Мечтания, однако, не сбылись. Перед глазами Борисовыми стоял храм Святая Святых. А точнее, то, что должно было стать храмом, а ныне было лишь заснеженным полем, сугробами, заметенными снегом остатками леса, пиленого камня, ржавого железа… Огромными усилиями и лес, и камень, и железо были заготовлены, свезены в Кремль, сложены и, как оказалось, только для того, чтобы все закрыла метельная заметь…
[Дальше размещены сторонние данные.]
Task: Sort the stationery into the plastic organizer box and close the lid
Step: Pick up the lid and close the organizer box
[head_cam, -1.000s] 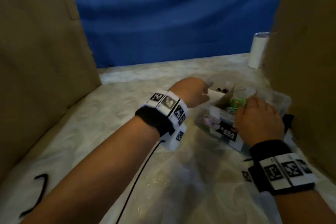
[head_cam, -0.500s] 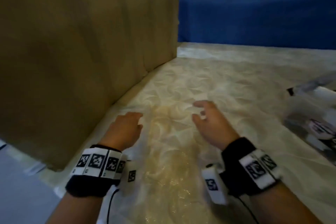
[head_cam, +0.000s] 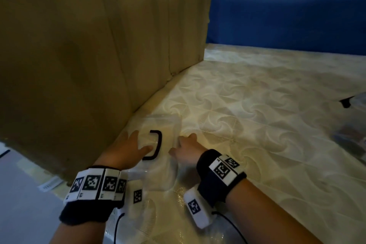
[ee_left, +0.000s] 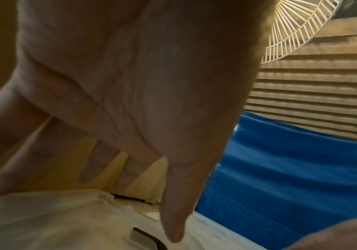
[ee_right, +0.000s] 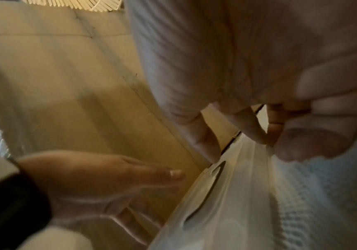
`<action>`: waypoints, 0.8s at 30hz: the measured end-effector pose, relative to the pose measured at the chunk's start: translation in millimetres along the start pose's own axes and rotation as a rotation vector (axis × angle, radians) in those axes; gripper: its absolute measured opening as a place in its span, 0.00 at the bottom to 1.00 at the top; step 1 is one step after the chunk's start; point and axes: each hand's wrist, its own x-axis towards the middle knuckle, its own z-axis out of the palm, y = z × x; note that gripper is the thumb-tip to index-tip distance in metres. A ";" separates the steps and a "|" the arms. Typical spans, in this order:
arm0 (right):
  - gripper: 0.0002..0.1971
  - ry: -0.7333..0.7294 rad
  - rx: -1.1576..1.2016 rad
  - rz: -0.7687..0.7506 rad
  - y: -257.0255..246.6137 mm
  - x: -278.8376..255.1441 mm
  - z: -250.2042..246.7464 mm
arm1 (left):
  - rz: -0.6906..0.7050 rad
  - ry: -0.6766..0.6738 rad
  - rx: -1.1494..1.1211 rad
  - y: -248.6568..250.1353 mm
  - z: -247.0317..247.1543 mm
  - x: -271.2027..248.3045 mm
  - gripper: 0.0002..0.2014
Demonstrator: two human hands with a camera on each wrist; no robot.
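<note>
A clear plastic lid [head_cam: 158, 125] with a black handle [head_cam: 156, 144] lies flat on the table by the cardboard wall. My left hand [head_cam: 130, 148] is at its left side, fingers straight and spread, thumb lying over the lid next to the handle. My right hand [head_cam: 186, 148] is at the lid's right edge, and its curled fingers [ee_right: 280, 135] and thumb pinch that edge. From the right wrist, the lid [ee_right: 226, 203] runs below the hand, with my left hand [ee_right: 98, 174] beside it. The organizer box [head_cam: 356, 101] shows only as a blurred sliver at the far right.
A tall cardboard wall [head_cam: 89, 55] stands close on the left, just behind the lid. Blue cloth [head_cam: 287, 6] hangs at the back. The table's patterned cream cover [head_cam: 257, 125] stretches between the lid and the box. A white fan grille [ee_left: 301, 25] appears in the left wrist view.
Both hands left the organizer box and travelled left across the table. The view swung left with them. The hands now lie on the clear lid, and the right one has taken its edge.
</note>
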 end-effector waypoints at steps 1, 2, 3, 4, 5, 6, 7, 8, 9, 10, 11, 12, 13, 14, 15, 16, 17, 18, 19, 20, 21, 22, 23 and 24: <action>0.26 -0.012 0.053 0.003 1.2 -2.3 -4.8 | -0.008 -0.011 -0.005 0.8 -2.6 1.3 0.43; 0.26 -0.033 0.124 0.005 3.3 -3.9 -8.7 | -0.017 -0.025 -0.007 1.3 -4.7 2.6 0.43; 0.27 -0.044 0.216 0.004 5.4 -6.0 -11.0 | -0.023 -0.035 -0.008 1.7 -6.9 3.9 0.44; 0.29 -0.042 0.337 0.000 7.3 -7.5 -11.7 | -0.028 -0.043 -0.004 2.8 -8.6 4.3 0.44; 0.31 -0.032 0.486 0.001 7.9 -9.8 -11.1 | -0.032 -0.049 0.004 4.4 -9.6 3.8 0.44; 0.33 -0.017 0.643 0.010 9.4 -10.3 -9.3 | -0.032 -0.055 0.014 7.1 -10.6 2.3 0.43; 0.33 -0.001 0.774 0.019 9.6 -11.1 -7.4 | -0.024 -0.062 0.026 10.7 -10.9 0.4 0.41; 0.34 0.011 0.870 0.030 9.8 -10.7 -4.3 | -0.014 -0.066 0.045 14.8 -10.8 -2.0 0.39; 0.35 0.023 0.920 0.039 9.3 -10.9 -1.9 | 0.006 -0.064 0.073 19.5 -10.6 -4.5 0.37; 0.36 0.040 0.928 0.033 9.6 -10.5 0.6 | 0.030 -0.061 0.102 24.3 -10.5 -7.0 0.35; 0.35 0.058 0.912 0.023 9.2 -13.5 1.2 | 0.060 -0.052 0.122 29.4 -10.5 -9.8 0.34; 0.35 0.078 0.904 0.006 9.7 -15.7 0.5 | 0.088 -0.039 0.138 34.4 -10.4 -12.4 0.33; 0.34 0.093 0.915 -0.013 11.4 -19.2 -3.5 | 0.117 -0.025 0.149 39.6 -10.6 -14.0 0.33; 0.33 0.102 0.940 -0.034 13.8 -22.9 -8.6 | 0.134 -0.015 0.145 42.5 -9.9 -15.8 0.33; 0.31 0.123 0.972 -0.053 16.7 -28.4 -17.0 | 0.158 -0.002 0.132 46.9 -9.5 -16.5 0.35; 0.29 0.151 1.006 -0.080 20.2 -34.9 -26.4 | 0.191 0.017 0.112 51.3 -8.6 -16.7 0.36; 0.27 0.184 1.045 -0.111 24.2 -42.6 -37.1 | 0.235 0.051 0.094 57.0 -8.0 -17.3 0.36; 0.26 0.222 1.085 -0.155 28.2 -50.9 -48.0 | 0.286 0.101 0.082 63.9 -8.0 -18.1 0.36; 0.25 0.271 1.113 -0.199 33.3 -59.8 -58.6 | 0.344 0.166 0.079 73.5 -8.7 -20.5 0.35; 0.24 0.325 1.133 -0.242 38.6 -68.8 -68.3 | 0.402 0.247 0.080 84.1 -9.8 -23.4 0.35; 0.22 0.375 1.153 -0.276 44.4 -77.2 -77.1 | 0.461 0.341 0.080 95.8 -11.2 -27.4 0.33; 0.21 0.418 1.182 -0.309 50.8 -85.5 -84.7 | 0.520 0.437 0.079 107.9 -12.4 -31.2 0.33; 0.19 0.458 1.214 -0.341 58.2 -93.5 -91.4 | 0.583 0.527 0.071 120.8 -13.2 -34.8 0.32; 0.17 0.496 1.243 -0.363 64.3 -100.8 -96.2 | 0.636 0.606 0.061 131.9 -13.2 -38.7 0.33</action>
Борис все чаще и чаще вспоминал увиденный когда-то волчий гон. Вожака, летящего по снежному насту, идущую за ним стаю. И вопрос, заданный себе: кто он, царь Борис, — вожак, ведущий стаю, или матерый волк, уходящий от нее? Ответа, как и тогда, в возке на дороге, он не находил. Но не только это угнетало царя.

Рубежи державы были закрыты заставами. Но, несмотря на строгости, через границы на Русь шли письма мнимого царевича Дмитрия, призывавшие подняться против неправедного царя. Их провозили в мешках с хлебом из Литвы, проносили тайными тропами и подбрасывали люду и в Смоленске, и в Новгороде, и в Москве. Да и сам Борис получил письмо от мнимого царевича. «Жаль нам, — писалось в письме, — что ты душу свою, по образу божию сотворенную, так осквернил и в упорстве своем гибель ей готовишь: разве не знаешь, что ты смертный человек? Надобно было тебе, Борис, будучи нашим подданным, довольствоваться тем, что господь бог дал, но ты, в противовес воле божьей, украл у нас государство…»
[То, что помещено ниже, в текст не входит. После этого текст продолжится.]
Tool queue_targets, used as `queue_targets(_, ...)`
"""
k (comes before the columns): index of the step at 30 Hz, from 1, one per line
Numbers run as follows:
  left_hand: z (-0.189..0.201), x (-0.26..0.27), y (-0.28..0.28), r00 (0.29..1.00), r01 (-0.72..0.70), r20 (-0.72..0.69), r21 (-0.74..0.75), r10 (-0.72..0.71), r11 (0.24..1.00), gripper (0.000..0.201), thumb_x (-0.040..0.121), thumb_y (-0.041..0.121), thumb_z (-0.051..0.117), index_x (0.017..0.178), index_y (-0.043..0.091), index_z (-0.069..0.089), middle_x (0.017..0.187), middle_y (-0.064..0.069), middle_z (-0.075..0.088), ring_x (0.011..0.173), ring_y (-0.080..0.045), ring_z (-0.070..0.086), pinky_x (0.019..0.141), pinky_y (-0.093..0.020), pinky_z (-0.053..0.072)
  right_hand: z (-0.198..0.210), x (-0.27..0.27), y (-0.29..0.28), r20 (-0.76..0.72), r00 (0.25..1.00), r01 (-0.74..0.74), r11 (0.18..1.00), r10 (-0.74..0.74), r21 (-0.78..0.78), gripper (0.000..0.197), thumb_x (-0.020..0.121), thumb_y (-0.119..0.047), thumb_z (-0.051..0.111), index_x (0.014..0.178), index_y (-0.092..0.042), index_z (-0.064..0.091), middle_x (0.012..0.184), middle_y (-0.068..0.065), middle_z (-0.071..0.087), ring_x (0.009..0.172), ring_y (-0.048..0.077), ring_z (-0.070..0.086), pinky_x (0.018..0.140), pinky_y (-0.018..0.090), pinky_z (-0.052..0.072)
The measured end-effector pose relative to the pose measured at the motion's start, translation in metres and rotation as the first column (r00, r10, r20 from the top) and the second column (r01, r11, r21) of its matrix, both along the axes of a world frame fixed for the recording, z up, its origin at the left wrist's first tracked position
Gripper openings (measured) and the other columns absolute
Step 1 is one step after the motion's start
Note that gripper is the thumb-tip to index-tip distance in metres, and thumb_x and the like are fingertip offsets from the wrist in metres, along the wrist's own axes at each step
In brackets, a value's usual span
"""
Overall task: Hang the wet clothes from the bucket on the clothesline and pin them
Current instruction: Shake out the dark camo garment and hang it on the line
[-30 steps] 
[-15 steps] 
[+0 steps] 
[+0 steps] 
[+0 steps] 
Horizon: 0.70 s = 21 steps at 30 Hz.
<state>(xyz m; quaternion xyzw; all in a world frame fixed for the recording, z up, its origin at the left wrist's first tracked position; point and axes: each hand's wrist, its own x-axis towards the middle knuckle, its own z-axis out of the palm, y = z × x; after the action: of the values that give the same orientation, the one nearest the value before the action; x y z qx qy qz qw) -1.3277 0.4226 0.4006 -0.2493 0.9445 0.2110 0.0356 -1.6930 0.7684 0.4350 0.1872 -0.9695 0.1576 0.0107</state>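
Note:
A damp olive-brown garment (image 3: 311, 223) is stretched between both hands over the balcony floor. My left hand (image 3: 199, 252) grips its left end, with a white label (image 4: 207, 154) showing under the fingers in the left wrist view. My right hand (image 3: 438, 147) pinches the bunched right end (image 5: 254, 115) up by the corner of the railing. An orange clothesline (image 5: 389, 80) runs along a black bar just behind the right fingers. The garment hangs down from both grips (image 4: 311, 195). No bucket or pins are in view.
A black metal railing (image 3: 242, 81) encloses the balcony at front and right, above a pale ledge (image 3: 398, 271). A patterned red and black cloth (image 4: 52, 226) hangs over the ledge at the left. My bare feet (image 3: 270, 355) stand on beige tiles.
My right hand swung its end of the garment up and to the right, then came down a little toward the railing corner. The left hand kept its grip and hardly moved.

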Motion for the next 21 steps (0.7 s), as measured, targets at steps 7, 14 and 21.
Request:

— Хватит, — сказал Борис читавшему письмо дьяку.

В тот же день царь повелел привезти во дворец мать покойного царевича Дмитрия, — царицу Марфу.

Ее привезли к ночи. В Борисовых палатах бывшую царицу ждали патриарх Иов, царь Борис, царица Мария.

Царица Марфа, одетая во все черное, ступила через порог. Патриарх шатко пошел ей навстречу, протянул руку для целования. Рука Иова дрожала.

— Скажи, — молвил патриарх, — видела ли ты, как захоронен был царевич Дмитрий?